Mais gente mora na antiga Cerâmica abandonada. Uma senhora chega a atender a campainha. "Não tenho a chave. Não vou abrir. Não moro aqui".

O abandono persiste, e tentar falar com a família sobre o assunto não foi possível. O império ruiu e se fechou para o mundo. Mas as lembranças de quem viveu essa época de desenvolvimento e crescimento continuam vivas, mesmo que escondidas pelos escombros de um passado que, infelizmente, continua se perdendo dia a dia.


São Caetano vai preservar fachada de antiga fábrica

A demolição das paredes que compunham parte das Indústrias Reunidas Fábricas Matarazzo começaram em outubro e devem durar cerca de dois meses. A prefeitura tem a intenção de erguer um parque no local, mas ainda depende de autorização da Cetesb (Companhia Ambiental do Estado de São Paulo).

A administração apresentou ao órgão estadual estudo de investigação ambiental e avaliação de risco da área. De acordo com a Cetesb, esses estudos definirão possíveis medidas de remediação para o local e somente então serão autorizados usos futuros para a área.

No início da demolição, a intenção do secretário de obras da cidade, Júlio Marcucci, era preservar o prédio que está instalado no terreno para abrigar uma escola de educação ambiental. No entanto, devido ao estado de abandono da construção, apenas a fachada da Praça Comendador Ermelino Matarazzo ficará intacta.

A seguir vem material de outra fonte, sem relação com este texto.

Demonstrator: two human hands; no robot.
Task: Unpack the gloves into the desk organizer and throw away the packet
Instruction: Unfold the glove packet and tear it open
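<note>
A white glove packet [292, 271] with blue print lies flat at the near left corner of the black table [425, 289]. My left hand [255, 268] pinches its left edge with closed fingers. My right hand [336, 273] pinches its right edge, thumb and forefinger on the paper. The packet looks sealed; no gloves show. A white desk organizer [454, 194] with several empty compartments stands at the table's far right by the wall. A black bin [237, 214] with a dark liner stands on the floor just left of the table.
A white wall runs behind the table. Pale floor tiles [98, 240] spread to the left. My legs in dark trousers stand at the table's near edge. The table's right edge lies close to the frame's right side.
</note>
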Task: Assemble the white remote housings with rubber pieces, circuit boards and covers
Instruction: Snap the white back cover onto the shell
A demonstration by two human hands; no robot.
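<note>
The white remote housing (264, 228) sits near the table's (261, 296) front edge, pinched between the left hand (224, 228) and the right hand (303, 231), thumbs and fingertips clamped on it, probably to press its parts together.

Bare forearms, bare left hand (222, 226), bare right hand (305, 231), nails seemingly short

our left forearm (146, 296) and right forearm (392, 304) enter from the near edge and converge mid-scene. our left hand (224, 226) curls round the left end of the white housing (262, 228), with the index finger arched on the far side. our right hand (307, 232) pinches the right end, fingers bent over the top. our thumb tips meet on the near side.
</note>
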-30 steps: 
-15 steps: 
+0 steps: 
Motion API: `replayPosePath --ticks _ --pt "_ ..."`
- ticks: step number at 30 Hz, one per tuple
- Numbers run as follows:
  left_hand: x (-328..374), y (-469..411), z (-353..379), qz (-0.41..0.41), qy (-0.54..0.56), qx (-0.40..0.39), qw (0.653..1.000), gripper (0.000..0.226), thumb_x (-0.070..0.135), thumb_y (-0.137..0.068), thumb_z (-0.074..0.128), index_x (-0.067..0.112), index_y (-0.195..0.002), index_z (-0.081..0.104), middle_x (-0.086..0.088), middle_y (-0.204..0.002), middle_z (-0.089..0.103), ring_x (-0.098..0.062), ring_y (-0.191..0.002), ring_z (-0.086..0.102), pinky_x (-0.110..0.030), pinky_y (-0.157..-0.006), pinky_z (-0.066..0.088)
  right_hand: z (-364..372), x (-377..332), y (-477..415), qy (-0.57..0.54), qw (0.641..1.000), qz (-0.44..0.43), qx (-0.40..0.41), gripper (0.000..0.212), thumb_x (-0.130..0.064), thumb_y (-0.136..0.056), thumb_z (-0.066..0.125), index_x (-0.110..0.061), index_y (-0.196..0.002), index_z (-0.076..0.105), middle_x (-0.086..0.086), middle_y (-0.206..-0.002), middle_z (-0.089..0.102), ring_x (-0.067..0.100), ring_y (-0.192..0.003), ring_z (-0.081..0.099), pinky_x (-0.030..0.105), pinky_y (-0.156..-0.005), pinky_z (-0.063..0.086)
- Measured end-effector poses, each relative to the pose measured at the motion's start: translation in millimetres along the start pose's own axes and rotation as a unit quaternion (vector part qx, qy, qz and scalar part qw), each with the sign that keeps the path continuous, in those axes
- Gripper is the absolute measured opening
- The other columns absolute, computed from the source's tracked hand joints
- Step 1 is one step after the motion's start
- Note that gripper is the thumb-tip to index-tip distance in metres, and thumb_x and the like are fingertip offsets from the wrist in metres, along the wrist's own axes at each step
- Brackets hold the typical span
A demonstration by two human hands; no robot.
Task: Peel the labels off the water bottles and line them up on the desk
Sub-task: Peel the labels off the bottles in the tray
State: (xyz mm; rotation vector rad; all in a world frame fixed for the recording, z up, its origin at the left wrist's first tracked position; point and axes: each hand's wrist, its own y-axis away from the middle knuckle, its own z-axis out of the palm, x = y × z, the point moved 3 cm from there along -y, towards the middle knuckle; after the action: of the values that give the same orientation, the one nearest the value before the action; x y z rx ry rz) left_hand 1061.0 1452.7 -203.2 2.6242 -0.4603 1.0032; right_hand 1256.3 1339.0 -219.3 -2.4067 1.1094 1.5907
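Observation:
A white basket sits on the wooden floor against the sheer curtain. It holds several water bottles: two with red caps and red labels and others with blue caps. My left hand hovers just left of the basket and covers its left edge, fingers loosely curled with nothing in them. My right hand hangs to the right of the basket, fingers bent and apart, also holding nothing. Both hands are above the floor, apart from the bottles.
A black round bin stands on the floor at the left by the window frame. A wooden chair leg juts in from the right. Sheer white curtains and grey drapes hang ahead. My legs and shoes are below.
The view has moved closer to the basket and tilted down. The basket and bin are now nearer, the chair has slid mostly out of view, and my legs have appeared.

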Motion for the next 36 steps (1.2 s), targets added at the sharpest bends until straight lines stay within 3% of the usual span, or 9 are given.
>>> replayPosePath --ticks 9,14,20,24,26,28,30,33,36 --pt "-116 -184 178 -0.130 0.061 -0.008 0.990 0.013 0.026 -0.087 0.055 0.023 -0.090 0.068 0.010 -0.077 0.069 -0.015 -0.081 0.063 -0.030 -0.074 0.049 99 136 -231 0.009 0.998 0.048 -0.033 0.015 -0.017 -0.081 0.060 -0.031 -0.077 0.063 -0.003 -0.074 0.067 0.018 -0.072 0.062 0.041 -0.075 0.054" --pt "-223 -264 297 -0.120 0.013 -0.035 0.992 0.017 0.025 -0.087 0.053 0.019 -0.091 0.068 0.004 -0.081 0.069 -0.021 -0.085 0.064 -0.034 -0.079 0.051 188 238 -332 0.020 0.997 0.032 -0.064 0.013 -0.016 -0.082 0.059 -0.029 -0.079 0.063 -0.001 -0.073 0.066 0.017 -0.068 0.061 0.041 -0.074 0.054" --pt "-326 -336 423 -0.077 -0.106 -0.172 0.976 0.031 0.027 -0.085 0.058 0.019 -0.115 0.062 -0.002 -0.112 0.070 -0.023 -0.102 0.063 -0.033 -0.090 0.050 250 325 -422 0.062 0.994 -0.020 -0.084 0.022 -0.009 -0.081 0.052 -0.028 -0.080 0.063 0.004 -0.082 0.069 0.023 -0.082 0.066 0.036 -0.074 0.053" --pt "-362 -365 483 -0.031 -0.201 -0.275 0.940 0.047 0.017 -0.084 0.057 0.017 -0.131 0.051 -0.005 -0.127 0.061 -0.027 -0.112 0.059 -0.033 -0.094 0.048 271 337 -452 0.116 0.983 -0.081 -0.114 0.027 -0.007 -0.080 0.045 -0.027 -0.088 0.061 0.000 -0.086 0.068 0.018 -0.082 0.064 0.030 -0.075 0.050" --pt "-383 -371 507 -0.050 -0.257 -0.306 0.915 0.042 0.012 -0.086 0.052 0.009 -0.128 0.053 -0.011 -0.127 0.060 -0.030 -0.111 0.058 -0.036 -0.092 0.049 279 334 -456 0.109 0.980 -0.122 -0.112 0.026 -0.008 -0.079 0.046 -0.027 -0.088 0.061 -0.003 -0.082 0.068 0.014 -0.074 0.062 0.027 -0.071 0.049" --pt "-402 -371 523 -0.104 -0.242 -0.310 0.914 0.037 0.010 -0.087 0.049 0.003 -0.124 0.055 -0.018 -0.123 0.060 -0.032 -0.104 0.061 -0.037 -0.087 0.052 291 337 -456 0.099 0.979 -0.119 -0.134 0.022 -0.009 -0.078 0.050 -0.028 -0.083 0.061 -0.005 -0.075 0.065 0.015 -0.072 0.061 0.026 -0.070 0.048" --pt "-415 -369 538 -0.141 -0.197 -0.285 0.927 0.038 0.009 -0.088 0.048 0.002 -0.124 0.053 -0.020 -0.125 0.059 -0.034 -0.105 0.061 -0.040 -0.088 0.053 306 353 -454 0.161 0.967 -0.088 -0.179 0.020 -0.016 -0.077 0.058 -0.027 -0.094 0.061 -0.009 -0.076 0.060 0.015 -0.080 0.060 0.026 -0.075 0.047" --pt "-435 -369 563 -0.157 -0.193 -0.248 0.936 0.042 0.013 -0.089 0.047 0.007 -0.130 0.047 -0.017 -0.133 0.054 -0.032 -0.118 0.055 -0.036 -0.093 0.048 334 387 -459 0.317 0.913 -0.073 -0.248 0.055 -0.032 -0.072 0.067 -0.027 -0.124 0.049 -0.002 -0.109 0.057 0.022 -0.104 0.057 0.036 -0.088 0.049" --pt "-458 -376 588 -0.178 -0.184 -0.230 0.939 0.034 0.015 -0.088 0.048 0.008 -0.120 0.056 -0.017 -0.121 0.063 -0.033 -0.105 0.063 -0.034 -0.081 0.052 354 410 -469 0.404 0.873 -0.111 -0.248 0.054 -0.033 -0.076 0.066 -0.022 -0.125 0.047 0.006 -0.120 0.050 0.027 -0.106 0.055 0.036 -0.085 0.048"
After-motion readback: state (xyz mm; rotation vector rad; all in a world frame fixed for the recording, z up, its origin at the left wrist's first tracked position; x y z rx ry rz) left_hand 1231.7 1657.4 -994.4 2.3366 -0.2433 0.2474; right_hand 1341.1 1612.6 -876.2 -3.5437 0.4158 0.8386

Todo o processo de demolição está sendo documentado, conforme Marucci. "As paredes foram filmadas e fotografadas antes de vir abaixo. Todo esse material será reunido posteriormente e apresentado na escola de educação ambiental como uma forma de fazer com que as crianças conheçam a história da industrialização do município, que começou com a Matarazzo", garante.